» Work item:
Beginning with the first line of the data below, set down each line exactly through the line that contains "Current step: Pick".

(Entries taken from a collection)
+++
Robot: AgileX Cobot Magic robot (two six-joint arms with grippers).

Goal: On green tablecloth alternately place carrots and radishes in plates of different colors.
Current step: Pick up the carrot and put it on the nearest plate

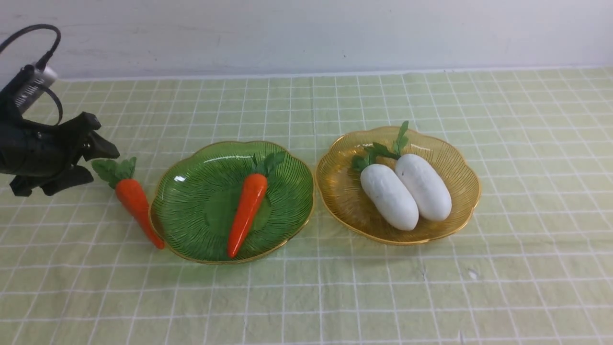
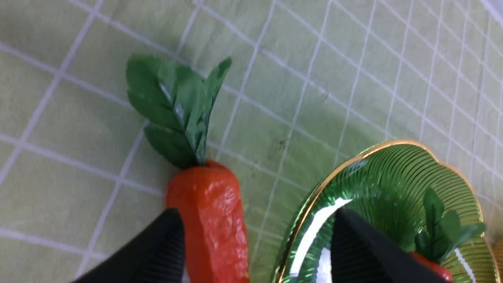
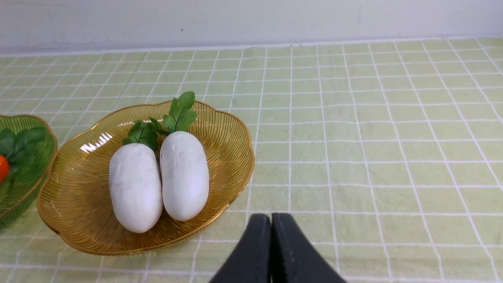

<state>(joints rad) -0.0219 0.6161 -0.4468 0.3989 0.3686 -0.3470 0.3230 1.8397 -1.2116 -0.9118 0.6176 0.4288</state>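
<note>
On the green tablecloth [image 1: 335, 287], one carrot [image 1: 136, 203] lies with its tip against the rim of the dark green plate [image 1: 191, 201]. A second carrot [image 1: 246, 213] rests inside that plate. The amber plate [image 1: 335, 191] holds two radishes [image 1: 389, 196] [image 1: 424, 187] side by side. My left gripper [image 1: 93, 163] hovers open just left of the loose carrot's leaves. In the left wrist view the carrot [image 2: 212, 220] sits between the spread fingers [image 2: 165, 247], close to one of them. My right gripper [image 3: 271, 220] is shut and empty above bare cloth, near the amber plate [image 3: 220, 133].
A pale wall [image 1: 306, 33] runs along the table's far edge. The two plates almost touch at the table's middle. Wrinkled cloth stretches to the right of the amber plate and along the front.
</note>
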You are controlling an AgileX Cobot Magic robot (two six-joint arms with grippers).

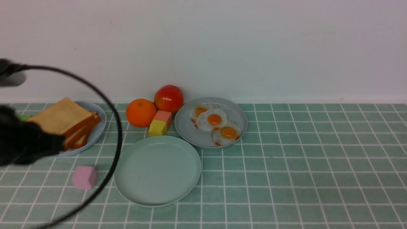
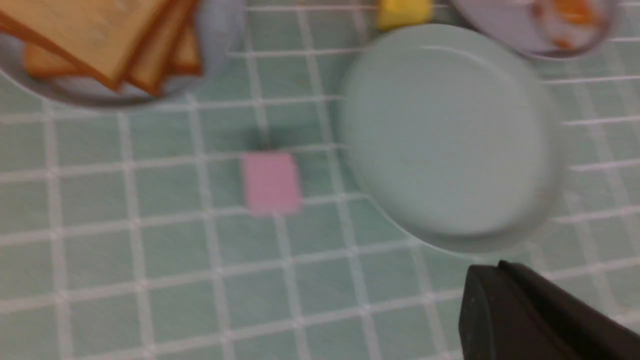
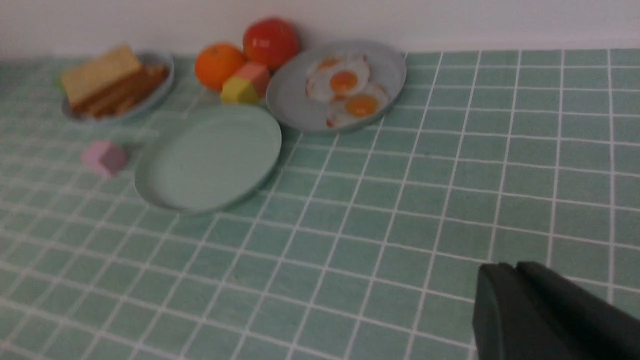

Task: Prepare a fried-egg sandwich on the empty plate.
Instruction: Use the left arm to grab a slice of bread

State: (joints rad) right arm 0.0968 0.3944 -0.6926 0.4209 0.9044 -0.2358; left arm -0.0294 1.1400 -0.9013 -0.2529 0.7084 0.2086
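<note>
The mint-green plate [image 1: 158, 171] lies flat and bare toward the front edge of the bench, left of its middle; being round, it has no long axis. Behind it and nearer the left edge, the toast slices [image 1: 62, 116] sit stacked on a bluish-white plate [image 1: 99, 127]. The top slice is tilted with one corner toward the back edge, and the lower slices fan out toward the right. Three fried eggs [image 1: 214, 120] overlap on a grey plate [image 1: 190, 127] close to the back edge, in a row running from back-left to front-right. The left pincer [image 1: 22, 140] is a dark blur at the left edge, overlapping the front-left of the toast plate, with the mint-green plate off to its right and apart from it. The left wrist view shows only one dark finger [image 2: 525, 315], near that plate's rim without touching it. Whether the pincer is spread or pressed together cannot be told. The right pincer [image 3: 540, 310] likewise shows one dark finger over bare tiles, well apart from everything, and its state cannot be told either. A pink cube [image 1: 84, 177] rests just left of the mint-green plate.
</note>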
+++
» Solution to this task:
Robot: AgileX Cobot Magic robot (two six-joint arms with grippers).

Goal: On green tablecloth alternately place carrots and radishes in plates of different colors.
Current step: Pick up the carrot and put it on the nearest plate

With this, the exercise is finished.